- _What is needed_:
Report how many lines in the records that follow have the word "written" in them, giving the number and nothing more.

- _Available records_:
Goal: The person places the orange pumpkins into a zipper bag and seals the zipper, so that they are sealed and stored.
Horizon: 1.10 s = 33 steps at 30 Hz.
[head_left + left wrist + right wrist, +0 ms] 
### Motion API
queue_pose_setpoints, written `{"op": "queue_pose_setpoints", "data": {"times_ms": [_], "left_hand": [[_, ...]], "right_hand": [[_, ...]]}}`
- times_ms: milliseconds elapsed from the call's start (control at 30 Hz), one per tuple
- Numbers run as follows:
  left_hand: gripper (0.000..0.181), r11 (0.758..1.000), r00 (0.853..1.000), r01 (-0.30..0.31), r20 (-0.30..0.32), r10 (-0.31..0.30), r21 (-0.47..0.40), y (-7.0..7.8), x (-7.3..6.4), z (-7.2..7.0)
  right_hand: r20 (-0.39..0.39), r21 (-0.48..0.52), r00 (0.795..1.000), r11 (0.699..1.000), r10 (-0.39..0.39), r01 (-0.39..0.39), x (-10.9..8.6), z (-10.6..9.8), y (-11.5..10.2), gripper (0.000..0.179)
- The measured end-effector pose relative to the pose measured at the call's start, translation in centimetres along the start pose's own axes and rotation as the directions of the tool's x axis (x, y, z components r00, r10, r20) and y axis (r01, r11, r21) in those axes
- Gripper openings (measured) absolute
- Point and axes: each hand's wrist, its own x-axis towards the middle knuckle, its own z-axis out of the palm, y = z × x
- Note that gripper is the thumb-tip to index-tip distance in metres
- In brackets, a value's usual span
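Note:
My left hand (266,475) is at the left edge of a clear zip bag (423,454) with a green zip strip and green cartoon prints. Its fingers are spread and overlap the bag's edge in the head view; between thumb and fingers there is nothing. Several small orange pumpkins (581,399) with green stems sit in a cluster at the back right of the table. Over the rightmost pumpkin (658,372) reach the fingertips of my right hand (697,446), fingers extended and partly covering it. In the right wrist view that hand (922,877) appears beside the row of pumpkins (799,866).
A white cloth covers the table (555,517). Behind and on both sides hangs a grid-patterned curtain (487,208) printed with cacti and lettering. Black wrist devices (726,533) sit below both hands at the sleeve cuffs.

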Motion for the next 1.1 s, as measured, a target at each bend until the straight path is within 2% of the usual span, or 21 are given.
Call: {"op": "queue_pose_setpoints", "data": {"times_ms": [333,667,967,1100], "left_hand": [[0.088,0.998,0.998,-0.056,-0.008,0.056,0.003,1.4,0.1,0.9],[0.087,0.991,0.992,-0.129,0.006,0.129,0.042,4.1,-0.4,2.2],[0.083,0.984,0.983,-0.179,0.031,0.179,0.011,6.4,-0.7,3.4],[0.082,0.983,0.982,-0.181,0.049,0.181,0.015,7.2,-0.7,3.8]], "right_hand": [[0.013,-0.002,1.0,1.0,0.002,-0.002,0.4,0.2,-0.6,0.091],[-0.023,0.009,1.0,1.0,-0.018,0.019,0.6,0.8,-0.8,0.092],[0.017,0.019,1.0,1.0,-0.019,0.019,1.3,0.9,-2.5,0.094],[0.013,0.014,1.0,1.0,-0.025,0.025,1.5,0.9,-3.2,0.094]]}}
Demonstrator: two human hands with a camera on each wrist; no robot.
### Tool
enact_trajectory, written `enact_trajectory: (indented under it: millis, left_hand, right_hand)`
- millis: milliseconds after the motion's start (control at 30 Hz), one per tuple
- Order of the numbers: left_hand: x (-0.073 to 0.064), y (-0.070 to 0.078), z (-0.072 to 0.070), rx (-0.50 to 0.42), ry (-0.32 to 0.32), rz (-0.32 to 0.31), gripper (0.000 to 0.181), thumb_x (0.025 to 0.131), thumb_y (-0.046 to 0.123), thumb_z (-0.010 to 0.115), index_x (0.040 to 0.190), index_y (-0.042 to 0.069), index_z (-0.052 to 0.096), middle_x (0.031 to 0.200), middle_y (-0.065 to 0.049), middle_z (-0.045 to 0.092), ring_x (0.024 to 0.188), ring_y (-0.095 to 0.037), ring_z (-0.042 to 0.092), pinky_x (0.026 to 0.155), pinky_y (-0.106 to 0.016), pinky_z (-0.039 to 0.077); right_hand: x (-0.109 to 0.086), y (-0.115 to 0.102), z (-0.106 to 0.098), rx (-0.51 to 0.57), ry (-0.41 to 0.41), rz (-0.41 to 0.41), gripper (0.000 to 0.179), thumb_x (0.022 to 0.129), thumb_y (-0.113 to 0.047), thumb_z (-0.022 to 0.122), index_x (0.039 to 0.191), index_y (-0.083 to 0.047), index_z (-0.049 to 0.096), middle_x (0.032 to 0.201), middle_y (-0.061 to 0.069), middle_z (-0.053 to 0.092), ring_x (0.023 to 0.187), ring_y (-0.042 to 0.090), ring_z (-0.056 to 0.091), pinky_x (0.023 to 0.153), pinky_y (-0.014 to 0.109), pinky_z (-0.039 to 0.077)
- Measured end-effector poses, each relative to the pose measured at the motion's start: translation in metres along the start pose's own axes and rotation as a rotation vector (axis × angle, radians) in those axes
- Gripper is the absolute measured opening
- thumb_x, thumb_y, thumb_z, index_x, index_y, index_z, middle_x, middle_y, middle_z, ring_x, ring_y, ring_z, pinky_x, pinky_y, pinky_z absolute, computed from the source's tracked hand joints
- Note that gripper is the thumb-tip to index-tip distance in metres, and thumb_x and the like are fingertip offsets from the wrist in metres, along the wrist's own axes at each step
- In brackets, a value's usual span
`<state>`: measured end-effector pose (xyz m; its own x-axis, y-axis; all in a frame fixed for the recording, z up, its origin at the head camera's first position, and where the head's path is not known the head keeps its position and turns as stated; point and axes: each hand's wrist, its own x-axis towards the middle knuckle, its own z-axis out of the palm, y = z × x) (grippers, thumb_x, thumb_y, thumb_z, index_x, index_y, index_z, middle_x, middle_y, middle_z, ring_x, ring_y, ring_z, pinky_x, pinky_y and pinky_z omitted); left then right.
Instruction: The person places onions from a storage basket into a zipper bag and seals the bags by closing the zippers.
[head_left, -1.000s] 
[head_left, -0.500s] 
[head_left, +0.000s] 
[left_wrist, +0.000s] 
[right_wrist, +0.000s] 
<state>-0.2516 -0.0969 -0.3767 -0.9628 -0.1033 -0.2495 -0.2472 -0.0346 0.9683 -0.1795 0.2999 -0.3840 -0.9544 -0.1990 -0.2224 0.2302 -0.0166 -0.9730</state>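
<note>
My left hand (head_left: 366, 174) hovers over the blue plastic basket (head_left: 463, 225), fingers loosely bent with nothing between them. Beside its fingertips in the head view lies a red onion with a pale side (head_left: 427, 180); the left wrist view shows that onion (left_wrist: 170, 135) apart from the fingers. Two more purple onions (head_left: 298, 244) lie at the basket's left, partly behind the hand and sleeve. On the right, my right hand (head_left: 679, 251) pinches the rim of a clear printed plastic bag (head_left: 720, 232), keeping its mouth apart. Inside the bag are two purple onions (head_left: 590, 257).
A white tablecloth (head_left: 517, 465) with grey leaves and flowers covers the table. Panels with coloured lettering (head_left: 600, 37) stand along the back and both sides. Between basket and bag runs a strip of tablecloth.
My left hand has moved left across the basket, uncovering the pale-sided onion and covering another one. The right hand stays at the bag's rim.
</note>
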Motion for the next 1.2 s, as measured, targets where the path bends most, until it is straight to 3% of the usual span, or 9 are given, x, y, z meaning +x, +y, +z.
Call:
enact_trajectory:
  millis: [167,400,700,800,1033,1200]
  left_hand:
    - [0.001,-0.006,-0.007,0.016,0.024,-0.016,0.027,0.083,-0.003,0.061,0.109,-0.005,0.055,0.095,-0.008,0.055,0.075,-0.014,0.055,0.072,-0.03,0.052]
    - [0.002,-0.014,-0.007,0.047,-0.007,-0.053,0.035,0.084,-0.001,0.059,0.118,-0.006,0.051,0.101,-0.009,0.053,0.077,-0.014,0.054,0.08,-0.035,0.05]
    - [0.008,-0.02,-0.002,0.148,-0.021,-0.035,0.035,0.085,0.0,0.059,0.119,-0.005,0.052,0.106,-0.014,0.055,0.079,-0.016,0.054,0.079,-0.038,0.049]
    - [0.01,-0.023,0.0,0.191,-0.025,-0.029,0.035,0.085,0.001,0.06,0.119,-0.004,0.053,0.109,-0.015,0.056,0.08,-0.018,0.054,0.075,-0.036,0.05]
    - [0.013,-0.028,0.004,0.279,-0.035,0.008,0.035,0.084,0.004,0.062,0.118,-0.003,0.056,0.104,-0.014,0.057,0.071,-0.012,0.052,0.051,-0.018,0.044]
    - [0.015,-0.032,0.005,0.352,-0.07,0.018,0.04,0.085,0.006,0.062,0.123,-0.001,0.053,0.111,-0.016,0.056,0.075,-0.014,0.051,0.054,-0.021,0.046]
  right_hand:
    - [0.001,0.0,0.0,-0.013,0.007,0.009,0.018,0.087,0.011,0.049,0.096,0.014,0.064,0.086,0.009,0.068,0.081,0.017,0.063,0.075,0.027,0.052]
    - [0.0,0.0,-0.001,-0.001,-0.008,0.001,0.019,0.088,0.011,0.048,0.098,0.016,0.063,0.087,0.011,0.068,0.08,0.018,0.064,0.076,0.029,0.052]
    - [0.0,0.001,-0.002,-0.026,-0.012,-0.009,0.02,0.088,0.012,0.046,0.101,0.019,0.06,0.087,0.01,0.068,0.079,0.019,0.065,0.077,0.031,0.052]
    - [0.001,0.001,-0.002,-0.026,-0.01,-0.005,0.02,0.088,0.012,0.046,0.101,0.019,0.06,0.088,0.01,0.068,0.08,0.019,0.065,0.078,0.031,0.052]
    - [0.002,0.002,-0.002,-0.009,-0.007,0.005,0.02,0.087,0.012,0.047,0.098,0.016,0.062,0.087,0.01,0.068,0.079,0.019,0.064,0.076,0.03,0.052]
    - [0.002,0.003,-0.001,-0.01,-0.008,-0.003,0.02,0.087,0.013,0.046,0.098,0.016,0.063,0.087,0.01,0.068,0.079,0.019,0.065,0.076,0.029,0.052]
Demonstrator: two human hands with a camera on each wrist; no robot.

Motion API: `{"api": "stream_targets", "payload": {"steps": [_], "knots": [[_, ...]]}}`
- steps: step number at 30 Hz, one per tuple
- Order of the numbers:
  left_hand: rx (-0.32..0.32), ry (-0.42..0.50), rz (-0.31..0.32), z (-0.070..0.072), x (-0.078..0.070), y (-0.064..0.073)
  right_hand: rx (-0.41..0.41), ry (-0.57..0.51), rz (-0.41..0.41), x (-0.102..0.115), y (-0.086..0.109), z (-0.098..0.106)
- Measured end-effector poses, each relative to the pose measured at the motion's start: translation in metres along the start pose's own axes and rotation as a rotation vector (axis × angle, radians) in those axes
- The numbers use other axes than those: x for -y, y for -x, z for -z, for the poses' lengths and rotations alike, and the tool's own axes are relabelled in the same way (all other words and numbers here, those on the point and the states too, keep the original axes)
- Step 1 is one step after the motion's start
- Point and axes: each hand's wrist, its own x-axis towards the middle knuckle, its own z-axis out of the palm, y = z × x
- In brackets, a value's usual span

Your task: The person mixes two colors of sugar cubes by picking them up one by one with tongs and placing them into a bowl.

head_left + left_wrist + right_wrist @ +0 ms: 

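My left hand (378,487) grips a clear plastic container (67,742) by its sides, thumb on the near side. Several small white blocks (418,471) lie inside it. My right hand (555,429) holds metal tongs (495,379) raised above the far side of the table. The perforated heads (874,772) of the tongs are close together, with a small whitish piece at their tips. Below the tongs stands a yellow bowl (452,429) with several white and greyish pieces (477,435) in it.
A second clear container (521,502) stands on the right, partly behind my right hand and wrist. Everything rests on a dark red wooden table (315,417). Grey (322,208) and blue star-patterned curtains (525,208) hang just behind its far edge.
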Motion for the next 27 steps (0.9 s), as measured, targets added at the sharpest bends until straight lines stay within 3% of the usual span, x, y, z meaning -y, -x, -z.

- _Response to the exercise_:
2